Skip to contents

This vignette compares air quality data retrieved via the rsinaica package against data from the aire.zmvm package. To ensure a fair comparison, we will analyze Ozone (O3) levels from the Xalostoc station in Mexico City for the same time period.

Load Required Packages

First, we load the necessary libraries for data manipulation, visualization, and API access:

## Auto-install required R packages
packs <- c("dplyr", "ggplot2", "lubridate", "aire.zmvm", "rsinaica")
load_pkg <- function(pkg) {
  suppressWarnings(require(pkg, character.only = TRUE))
}
success <- vapply(packs, load_pkg, logical(1))
missing <- packs[!success]
if (length(missing)) {
  install.packages(missing)
  vapply(missing, load_pkg, logical(1))
}

The hourly data from the aire.zmvm package generally use the GMT+6 time zone (with no Daylight Saving Time). In contrast, according to the stations_sinaica data.frame, data for the Xalostoc station is recorded in local Mexico City time, which included Daylight Saving Time in the summer it was collected. Please note that each station submits its data to SINAICA using its preferred time zone, and the reported time zone may occasionally be incorrect.

## 271 is the station_id of Xalostoc
stations_sinaica$timezone[stations_sinaica$station_id == 271]
#> [1] "Tiempo del centro, UTC-6 (UTC-5 en verano)"

Next, we download the data and ensure that values from both aire.zmvm and rsinaica are in parts per billion (ppb). Since rsinaica returns values in parts per million (ppm), we multiply them by 1,000.

df_aire <- get_station_month_data("HORARIOS", "O3", 2017, 5) %>%
  filter(station_code == "XAL") %>%
  mutate(value_aire.zmvm = value)
## data from get_station_month_data is in GMT+6
df_aire$datetime <-  as.POSIXct(
  strptime(paste0(df_aire$date, " ", df_aire$hour),
           "%Y-%m-%d %H", tz = "Etc/GMT+6")
)
df_aire <- df_aire[, c("datetime", "value_aire.zmvm")]

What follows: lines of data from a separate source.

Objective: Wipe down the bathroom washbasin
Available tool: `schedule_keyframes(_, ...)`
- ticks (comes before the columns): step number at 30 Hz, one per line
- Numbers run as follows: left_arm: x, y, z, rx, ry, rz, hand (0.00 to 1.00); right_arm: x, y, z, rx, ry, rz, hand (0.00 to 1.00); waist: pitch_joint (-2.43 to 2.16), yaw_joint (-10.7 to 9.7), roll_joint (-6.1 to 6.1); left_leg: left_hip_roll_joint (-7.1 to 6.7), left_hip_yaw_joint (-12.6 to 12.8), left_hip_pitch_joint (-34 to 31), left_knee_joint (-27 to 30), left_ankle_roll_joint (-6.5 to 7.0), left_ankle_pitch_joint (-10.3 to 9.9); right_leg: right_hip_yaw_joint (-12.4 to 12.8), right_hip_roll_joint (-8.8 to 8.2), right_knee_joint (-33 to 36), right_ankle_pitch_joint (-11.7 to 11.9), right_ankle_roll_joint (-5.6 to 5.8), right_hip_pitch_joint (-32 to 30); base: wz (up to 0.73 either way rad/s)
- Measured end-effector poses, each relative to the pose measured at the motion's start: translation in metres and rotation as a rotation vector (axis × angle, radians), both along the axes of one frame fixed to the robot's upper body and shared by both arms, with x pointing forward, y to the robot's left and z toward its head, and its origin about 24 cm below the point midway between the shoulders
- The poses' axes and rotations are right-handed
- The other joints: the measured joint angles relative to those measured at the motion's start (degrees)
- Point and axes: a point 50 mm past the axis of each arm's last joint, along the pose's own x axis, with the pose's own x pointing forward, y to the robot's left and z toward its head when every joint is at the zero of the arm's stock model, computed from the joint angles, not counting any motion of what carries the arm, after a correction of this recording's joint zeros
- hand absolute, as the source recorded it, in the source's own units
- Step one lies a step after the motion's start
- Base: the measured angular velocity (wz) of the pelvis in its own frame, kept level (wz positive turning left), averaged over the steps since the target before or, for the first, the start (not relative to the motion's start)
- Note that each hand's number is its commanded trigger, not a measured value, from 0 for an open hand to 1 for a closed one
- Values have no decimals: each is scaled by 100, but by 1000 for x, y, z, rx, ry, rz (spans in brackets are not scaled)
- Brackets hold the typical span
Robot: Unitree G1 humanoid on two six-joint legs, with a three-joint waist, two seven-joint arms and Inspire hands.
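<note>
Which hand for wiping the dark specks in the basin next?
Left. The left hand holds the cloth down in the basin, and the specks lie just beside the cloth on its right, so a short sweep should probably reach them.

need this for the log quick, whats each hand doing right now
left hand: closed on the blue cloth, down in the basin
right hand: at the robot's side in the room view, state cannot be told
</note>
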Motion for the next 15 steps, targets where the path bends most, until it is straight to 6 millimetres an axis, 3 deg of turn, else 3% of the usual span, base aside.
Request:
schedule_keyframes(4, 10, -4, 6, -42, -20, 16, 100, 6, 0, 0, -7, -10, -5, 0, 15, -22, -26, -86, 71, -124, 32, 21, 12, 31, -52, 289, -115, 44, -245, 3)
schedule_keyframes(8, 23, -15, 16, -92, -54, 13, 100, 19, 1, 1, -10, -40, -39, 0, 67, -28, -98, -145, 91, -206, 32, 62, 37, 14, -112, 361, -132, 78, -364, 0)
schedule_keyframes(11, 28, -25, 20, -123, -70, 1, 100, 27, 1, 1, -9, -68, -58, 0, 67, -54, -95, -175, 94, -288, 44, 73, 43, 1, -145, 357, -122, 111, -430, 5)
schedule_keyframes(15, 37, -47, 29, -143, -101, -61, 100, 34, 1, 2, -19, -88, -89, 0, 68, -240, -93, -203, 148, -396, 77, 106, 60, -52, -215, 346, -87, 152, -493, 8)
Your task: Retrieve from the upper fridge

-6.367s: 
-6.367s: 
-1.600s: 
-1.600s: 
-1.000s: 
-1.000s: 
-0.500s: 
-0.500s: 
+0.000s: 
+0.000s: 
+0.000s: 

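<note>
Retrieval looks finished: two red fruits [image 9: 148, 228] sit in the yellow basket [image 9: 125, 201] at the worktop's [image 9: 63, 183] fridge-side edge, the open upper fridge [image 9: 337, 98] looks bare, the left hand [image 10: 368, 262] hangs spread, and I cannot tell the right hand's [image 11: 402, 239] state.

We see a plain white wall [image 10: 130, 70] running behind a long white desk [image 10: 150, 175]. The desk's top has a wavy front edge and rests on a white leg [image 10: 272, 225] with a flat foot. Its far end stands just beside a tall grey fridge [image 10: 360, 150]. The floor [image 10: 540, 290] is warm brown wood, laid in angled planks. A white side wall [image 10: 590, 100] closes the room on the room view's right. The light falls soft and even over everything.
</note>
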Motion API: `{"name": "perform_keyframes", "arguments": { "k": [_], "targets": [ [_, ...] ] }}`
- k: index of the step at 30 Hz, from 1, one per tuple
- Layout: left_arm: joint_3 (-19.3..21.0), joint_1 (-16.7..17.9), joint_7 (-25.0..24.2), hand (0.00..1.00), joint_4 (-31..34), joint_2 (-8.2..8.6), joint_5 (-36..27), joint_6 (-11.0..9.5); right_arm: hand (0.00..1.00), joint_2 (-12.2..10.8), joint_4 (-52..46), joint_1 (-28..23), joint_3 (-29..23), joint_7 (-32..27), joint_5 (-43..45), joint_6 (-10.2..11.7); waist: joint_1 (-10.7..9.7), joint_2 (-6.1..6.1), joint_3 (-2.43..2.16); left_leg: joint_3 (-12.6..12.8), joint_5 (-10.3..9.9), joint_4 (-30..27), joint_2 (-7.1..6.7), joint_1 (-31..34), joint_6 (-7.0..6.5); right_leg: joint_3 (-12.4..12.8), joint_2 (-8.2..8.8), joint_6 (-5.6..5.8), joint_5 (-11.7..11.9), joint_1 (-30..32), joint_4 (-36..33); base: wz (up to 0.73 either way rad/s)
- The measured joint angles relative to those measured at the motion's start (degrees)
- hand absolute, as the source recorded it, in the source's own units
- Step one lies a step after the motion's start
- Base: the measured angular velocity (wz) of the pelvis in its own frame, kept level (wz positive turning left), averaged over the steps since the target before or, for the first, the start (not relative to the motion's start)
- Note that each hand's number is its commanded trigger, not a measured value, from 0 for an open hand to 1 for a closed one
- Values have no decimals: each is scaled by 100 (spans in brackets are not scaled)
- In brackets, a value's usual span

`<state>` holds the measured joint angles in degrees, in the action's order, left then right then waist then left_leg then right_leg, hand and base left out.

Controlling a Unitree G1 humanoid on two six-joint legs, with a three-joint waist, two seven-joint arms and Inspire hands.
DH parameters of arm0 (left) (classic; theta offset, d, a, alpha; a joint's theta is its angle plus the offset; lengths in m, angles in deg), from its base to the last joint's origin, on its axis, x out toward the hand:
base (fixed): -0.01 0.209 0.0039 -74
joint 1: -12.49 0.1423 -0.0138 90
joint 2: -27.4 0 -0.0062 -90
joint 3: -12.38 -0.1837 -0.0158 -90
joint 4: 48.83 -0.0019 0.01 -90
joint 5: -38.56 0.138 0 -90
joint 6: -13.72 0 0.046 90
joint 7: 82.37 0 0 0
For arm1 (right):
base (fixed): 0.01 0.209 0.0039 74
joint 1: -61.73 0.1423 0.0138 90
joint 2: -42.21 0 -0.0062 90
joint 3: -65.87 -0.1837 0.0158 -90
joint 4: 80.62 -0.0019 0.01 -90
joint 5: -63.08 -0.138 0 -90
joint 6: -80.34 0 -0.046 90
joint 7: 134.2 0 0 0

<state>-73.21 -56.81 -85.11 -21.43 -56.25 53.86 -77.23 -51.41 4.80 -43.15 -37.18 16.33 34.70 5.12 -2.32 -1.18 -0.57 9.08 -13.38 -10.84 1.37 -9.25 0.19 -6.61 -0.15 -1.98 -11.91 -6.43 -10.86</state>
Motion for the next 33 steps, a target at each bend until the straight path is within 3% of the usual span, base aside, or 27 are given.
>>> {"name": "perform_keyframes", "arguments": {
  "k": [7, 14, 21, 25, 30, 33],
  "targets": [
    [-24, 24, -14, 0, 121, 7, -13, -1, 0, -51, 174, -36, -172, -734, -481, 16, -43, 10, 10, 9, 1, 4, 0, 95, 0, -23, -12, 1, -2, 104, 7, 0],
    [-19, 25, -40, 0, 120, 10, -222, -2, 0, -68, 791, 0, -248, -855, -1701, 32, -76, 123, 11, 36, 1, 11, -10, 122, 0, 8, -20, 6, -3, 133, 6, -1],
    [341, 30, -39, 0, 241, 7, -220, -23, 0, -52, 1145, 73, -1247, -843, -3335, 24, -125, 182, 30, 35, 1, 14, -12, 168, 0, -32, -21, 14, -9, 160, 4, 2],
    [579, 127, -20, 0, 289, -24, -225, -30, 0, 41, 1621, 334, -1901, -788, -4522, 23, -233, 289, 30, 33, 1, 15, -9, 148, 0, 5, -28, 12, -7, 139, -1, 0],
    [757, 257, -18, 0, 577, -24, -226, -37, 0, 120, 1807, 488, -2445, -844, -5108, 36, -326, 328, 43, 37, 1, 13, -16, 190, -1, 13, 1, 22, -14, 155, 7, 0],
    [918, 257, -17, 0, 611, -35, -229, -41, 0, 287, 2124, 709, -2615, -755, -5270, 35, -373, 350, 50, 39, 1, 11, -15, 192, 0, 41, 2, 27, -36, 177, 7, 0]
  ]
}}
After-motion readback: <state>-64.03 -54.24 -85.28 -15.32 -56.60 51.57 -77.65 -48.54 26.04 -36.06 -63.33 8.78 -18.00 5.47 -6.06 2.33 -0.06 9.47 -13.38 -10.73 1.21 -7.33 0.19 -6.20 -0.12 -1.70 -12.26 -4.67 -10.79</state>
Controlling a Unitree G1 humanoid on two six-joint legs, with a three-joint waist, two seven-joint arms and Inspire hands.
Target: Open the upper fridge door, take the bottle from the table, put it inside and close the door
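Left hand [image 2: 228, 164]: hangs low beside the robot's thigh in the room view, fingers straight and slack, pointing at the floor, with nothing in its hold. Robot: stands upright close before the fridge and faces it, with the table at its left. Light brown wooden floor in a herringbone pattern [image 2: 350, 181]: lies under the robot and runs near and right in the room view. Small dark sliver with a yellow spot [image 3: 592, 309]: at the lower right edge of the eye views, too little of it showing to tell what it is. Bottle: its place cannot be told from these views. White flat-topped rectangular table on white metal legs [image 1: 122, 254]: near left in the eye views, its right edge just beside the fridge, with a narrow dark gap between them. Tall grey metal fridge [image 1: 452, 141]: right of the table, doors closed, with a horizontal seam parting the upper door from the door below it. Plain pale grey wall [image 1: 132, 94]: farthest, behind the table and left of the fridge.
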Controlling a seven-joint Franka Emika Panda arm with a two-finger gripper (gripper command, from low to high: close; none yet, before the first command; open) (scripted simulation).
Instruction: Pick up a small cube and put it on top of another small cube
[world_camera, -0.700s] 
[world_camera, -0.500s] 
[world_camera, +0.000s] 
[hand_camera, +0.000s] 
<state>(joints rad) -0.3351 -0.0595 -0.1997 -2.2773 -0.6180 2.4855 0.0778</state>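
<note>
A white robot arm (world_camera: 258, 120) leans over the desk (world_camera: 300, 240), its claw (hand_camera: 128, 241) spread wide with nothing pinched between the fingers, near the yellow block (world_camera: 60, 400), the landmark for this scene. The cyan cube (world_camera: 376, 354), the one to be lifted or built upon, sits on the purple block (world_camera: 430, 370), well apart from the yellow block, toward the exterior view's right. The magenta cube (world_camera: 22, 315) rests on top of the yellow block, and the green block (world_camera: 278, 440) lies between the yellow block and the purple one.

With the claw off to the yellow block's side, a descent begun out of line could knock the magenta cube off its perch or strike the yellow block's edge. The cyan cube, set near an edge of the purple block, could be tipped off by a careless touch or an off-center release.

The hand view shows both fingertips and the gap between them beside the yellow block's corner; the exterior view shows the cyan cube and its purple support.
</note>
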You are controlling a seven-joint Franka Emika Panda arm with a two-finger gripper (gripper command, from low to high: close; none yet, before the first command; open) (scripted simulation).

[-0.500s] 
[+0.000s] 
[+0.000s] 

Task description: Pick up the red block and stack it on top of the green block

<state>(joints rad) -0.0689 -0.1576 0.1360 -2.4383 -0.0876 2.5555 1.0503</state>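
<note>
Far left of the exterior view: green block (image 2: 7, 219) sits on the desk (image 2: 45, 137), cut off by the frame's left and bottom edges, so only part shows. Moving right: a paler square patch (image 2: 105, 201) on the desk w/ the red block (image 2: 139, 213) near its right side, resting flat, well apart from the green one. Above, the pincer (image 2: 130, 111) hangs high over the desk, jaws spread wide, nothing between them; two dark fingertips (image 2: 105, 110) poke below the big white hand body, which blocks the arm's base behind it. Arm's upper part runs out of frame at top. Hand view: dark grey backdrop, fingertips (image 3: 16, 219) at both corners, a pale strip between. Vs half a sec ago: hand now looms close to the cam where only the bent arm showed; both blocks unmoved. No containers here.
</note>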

## values from sinaica are in ppb and those from aire.zmvm in ppm
## Xalostoc station has an rsinaica station_id of 271
df_sinaica <- sinaica_station_data(271, "O3", "2017-05-01", "2017-05-31") %>%
  mutate(value = value * 1000) %>%
  mutate(value_sinaica = value) %>%
  mutate(date = as.Date(date))
## data from rsinaica is in the local Mexico City time zone
df_sinaica$datetime <-  as.POSIXct(
  strptime(paste0(df_sinaica$date, " ", df_sinaica$hour),
           "%Y-%m-%d %H", tz = "America/Mexico_City")
)
df_sinaica <- df_sinaica[, c("datetime", "value_sinaica")]

df <- full_join(df_aire, df_sinaica, by = c("datetime" = "datetime"))

The merged data is shown below:

datetime value_aire.zmvm value_sinaica
5 2017-05-01 05:00:00 2 2
6 2017-05-01 06:00:00 2 2
7 2017-05-01 07:00:00 3 3
8 2017-05-01 08:00:00 5 5
9 2017-05-01 09:00:00 17 17
10 2017-05-01 10:00:00 55 55

The mean squared error is as follows:

mean((df$value_aire.zmvm - df$value_sinaica)^2, na.rm = TRUE)
#> [1] 22.01807

We can visually compare them with a plot. The values are extremely similar, but the aire.zmvm data is slightly more accurate since it comes directly from the source.

ggplot(df_aire, aes(datetime, value_aire.zmvm, color = "aire.zmvm")) +
  geom_line(size = 1.5, alpha = .4) +
  geom_line(data = df_sinaica, aes(datetime, value_sinaica, color = "rsinaica"),
            alpha = .4, size = 1.5) +
  xlab("datetime") +
  ylab("ppb") +
  scale_color_discrete("package") +
  ggtitle(expression(paste("Hourly ", 
                           O[3], 
                           " pollution values during May"))) +
  theme_bw()
#> Warning: Using `size` aesthetic for lines was deprecated in ggplot2 3.4.0.
#>  Please use `linewidth` instead.
#> This warning is displayed once per session.
#> Call `lifecycle::last_lifecycle_warnings()` to see where this warning was
#> generated.